Chartres sonne

Dans quinze jours, les pèlerins de Notre-Dame de Chrétienté feront route de Notre-Dame-de-Paris à Notre-Dame-de-Chartres. Cette année encore, malgré l’aimable invitation des organisateurs – se souvenir de moi, après si longtemps… je suis touché -, je ne m’y rendrai pas, ayant d’autres obligations. Néanmoins, en hommage à ces courageux marcheurs, voici un court texte de Michel Tournier, que les connaisseurs trouveront sans doute divertissant – quant à moi, il me divertit d’autant plus que mon visage, pur ou patibulaire, a peut-être été l’un de ceux qu’a observés l’écrivain…
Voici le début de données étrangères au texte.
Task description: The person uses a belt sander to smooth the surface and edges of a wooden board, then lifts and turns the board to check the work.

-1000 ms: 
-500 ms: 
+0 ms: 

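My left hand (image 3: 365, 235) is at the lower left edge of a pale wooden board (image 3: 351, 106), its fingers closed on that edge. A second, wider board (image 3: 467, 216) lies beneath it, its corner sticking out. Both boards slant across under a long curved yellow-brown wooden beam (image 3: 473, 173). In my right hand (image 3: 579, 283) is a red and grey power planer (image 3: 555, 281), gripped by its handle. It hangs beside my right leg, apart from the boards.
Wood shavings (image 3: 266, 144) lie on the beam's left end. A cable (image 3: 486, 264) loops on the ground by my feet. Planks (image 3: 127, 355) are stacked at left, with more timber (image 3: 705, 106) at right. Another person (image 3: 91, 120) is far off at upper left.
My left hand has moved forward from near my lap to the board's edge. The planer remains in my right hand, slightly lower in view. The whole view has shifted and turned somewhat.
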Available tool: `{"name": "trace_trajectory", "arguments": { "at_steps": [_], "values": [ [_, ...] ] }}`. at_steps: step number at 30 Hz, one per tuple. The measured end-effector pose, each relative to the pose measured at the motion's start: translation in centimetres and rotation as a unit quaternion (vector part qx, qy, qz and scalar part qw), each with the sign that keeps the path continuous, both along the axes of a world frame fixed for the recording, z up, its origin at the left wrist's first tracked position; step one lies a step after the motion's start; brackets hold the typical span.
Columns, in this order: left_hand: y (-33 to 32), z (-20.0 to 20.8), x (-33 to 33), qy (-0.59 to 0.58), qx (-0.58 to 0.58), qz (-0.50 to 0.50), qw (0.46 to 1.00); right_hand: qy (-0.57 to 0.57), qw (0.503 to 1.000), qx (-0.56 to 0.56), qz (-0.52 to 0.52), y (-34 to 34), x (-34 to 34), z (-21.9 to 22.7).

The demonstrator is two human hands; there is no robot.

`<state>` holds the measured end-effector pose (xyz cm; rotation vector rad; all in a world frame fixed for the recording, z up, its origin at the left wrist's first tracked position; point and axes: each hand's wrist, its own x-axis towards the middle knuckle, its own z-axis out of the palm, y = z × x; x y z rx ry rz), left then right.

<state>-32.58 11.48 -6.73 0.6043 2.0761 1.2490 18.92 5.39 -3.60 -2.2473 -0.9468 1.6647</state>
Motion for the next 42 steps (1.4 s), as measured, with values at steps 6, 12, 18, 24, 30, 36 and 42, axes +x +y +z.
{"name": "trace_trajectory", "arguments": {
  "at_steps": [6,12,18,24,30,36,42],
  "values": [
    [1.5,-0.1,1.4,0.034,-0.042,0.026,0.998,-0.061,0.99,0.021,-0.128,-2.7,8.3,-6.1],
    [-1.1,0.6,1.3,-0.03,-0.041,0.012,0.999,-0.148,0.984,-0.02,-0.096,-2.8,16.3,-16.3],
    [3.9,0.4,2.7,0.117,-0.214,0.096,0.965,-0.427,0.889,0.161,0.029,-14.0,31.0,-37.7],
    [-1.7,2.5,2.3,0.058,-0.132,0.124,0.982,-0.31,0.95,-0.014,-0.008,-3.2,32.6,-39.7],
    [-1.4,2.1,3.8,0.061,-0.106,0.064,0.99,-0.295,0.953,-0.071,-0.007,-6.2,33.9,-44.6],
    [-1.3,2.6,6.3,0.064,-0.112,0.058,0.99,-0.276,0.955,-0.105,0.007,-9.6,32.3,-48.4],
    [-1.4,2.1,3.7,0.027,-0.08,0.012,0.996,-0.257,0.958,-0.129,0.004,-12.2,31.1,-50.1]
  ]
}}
« Je me mêle aux quelques dix mille pèlerins qui arrivent à pied de Paris et suivront la messe après-demain à Notre-Dame-de-Chartres. Ils ont quarante kilomètres dans les jambes et certains se traînent. Ils passeront la nuit dans un immense camp établi à deux pas de chez moi [1]. On remarque beaucoup d’êtres charmants, de nombreux visages purs et naïfs, mais aussi dans les plis des bannières combien de faces obtuses et patibulaires ! Cette foule, sans doute parce qu’elle est réunie par une foi commune, paraît sensiblement plus typée, stéréotypée qu’une foule assemblée par le hasard. Abondance de personnage pittoresques, caricaturaux ou d’une impressionnante beauté. »

(Michel Tournier, Journal extime, Paris, La Musardine, 2002, p. 96)

[1] Tournier habite à l’époque à Choisel, lieu où bivouaquent les pèlerins au terme de leur première journée de marche.